Indexing a sequence selects a single element from the sequence (for example, a character if the sequence is a string). Python also allows indexing sequences from the end, using negative indices. That is, -1 also refers to the last element in the sequence, and -len(seq) refers to the first.

Exercise 2(a)#

Run the following examples. For each expression, try to work out what the output will be before you evaluate the expression.

In [1]: my_string = "as if on"

In [2]: my_string[1]
Out [2]: ...

In [3]: my_string[4]
Out [3]: ...

In [4]: my_string[-1]
Out [4]: ...

In [5]: L = len(my_string)

In [6]: my_string[L - 1]
Out [6]: ...

In [7]: my_string[1 - L]
Out [7]: ...

Exercise 2(b)#

The statement

In [1]: my_list = [1, 2, 3, 4, 5, 6, 7, 8]

assigns the variable my_list a list of the integers 1,2,…,8. (Thus, the length of this list is the same as the length of the string used in the previous exercise.) Try the indexing expressions from the previous exercise on my_list instead of my_string. They should all work. Is the result of all expressions what you expect?

Iteration over sequences#

Python has two kinds of loop statements: the while loop, which repeatedly executes a suite as long as a condition is true, and the for loop, which executes a suite once for every element of a sequence. (To be precise, the for loop works not only on sequences but on any type that is iterable. All sequences are iterable, but later in the course we will see examples of types that are iterable but not sequences.)

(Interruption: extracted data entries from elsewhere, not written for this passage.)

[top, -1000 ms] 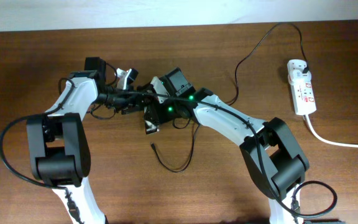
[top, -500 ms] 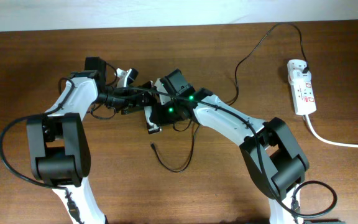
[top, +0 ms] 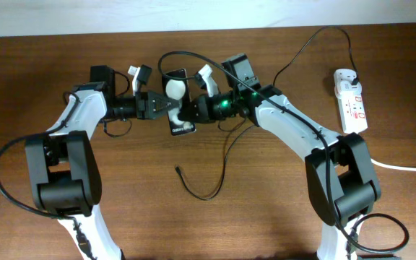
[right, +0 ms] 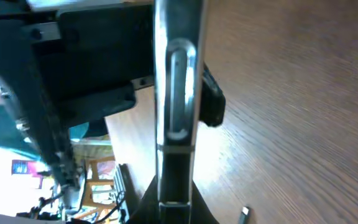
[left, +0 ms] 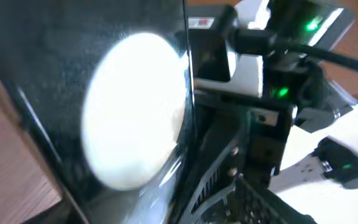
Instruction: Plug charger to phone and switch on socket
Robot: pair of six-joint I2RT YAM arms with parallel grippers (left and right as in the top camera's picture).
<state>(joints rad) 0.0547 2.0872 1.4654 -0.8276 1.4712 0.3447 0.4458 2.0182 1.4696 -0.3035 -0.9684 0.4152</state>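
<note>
Grips the phone (top: 182, 124) in the right pincer (top: 186, 112), raised above mid-surface; cannot tell the state of the left pincer (top: 163, 105). Could slip or twist under opposing pulls. Leaves the charger (top: 177, 170) tip loose below, well apart from the socket (top: 351, 101). Brown wooden surface (top: 230, 231), pale wall (top: 49, 14) strip behind
</note>
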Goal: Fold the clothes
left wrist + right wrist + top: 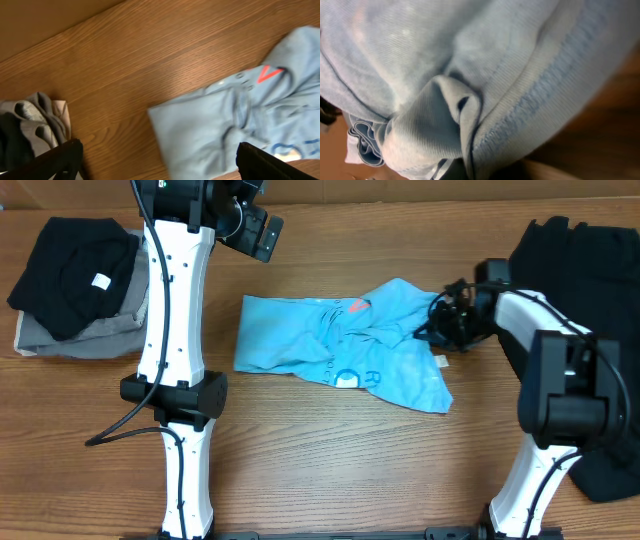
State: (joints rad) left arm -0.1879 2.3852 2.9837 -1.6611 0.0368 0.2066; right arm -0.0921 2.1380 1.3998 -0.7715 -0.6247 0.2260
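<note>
The light blue T-shirt (340,345) lies crumpled in the middle of the wooden table, with coral-red and white lettering showing. My right gripper (437,323) is at its upper right edge, shut on a bunch of the fabric. The bunched cloth (470,75) fills the right wrist view and hides the fingers. My left gripper (255,225) is raised above the table behind the shirt's left end, open and empty. In the left wrist view its fingers (160,167) are spread wide over the shirt's left edge (225,125). A small white tag (441,361) lies by the shirt's right edge.
A stack of black and grey folded clothes (75,280) sits at the far left and also shows in the left wrist view (30,125). A pile of black clothes (590,250) lies at the far right. A brown wall runs along the table's back edge.
</note>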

Both kinds of loop can be used to iterate over a sequence. Which one is most appropriate to implement some function depends on what the function needs to do with the sequence. The for loop is simpler to use, but only allows you to look at one element at a time. The while loop is more complex to use (you must initialise and update an index variable, and specify the loop condition correctly) but allows you greater flexibility; for example, you can skip elements in the sequence (increment the index by more than one) or look at elements in more than one position in each iteration.

The syntax and execution of while and for loops is described in the lectures, and in the text books (Downey: Sections “The while Statement” in Chapter 7 and “Traversal with a for loop” in Chapter 8; Punch & Enbody: Sections 2.1.4, and 2.2.10 to 2.2.13).

Exercise 3(a)#

From here onwards you should switch from working in the shell, to working in files.

The following function takes one argument, a list, and counts the number of elements in the list that are negative. It is implemented using a while loop.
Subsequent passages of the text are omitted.